With a good experinced vet, I would feel comftable having a spay done. Her hormones directly effect her temperment, so it will likely make her not as high strung. She is in good health otherwise and still young.


----------



## Nienor (May 1, 2010)

Her behavoir did not accidently changed when the boys moved in did it ?
That temperament must not be caused by hormones if you have bad luck the surgery does not change anything.


----------



## VictorianVanity (Mar 18, 2010)

If it's related to the boys, it took a while for it to start happening. She was always fearful and a biter before the boys even showed up; we've had trouble with her from the very beginning.

She is in good health, definitely. The vet we'd have to use, while expensive, seemed very experienced with rats. He had a genuine love for them, from what I could tell. I believe he would take good care of Penelope.

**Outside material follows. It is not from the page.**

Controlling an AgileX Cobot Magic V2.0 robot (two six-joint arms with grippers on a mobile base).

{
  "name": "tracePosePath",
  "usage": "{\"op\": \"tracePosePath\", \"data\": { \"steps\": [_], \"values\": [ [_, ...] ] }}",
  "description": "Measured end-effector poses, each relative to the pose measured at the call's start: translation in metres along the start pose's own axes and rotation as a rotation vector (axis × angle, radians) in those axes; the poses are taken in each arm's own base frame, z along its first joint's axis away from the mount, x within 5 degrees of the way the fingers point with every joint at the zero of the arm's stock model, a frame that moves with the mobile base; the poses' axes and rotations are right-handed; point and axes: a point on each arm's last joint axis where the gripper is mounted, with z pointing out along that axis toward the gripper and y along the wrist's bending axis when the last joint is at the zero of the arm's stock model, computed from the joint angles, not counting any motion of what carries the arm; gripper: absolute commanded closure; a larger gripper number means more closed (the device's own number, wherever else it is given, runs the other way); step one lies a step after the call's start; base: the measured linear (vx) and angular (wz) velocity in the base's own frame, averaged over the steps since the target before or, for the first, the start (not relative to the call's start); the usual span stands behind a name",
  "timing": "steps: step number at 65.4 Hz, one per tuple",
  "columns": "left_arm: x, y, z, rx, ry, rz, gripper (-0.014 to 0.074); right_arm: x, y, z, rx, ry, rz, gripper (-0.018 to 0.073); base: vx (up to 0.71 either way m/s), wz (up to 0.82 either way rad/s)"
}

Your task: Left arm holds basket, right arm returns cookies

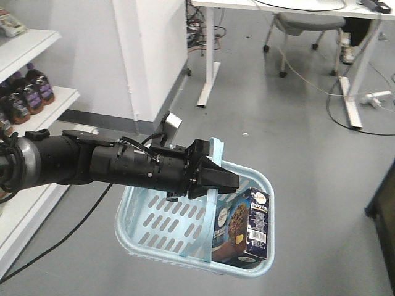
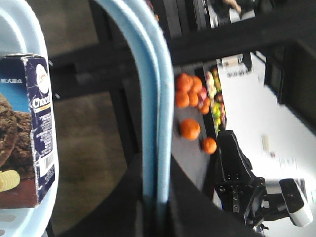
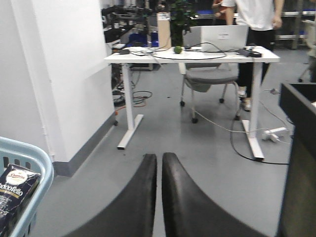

At this point, I feel like we've got little other option. My fiancé has been pressing for us to simply take her to a rescue, but I want to believe there's still a chance for her. 

As it stands, she's still got while for us to work with her before we set an appointment for a spay. We'll have to save up the money first, so maybe in that time we can somehow magically turn her into a happy rat. :


----------



## laughingrats (Apr 21, 2010)

I would suggest moving the girls and boys to different rooms and see how that works first, just to save you some money. The spay should may help though. I used to have a very tempermental boy who would pick on his cagemate when he was able to smell the girls.Afyter moving cages to different rooms I've never had the problem again. Most likely your boys and girls are fighting over who gets to be the one to mate. Your girls may be in heat and your guys are going bonkers over it.


----------



## VictorianVanity (Mar 18, 2010)

Unfortunately we can't move them elsewhere. The best we could do is put some more space between the boys and the girls. :\ I was forced to move them all outside to the garage.


----------



## laughingrats (Apr 21, 2010)

Oh ok, that's to bad. Well I'm just thinking that your boys may still act up because of the other girls


----------



## VictorianVanity (Mar 18, 2010)

The garage is actually working out pretty well for them so far. It doesn't get hot at all, it's actually usually cooler than anywhere else in the house. If it does get a smidge warm, it's nothing a fan doesn't fix. And since we had the extra room out there we got to set up both of the CNs. 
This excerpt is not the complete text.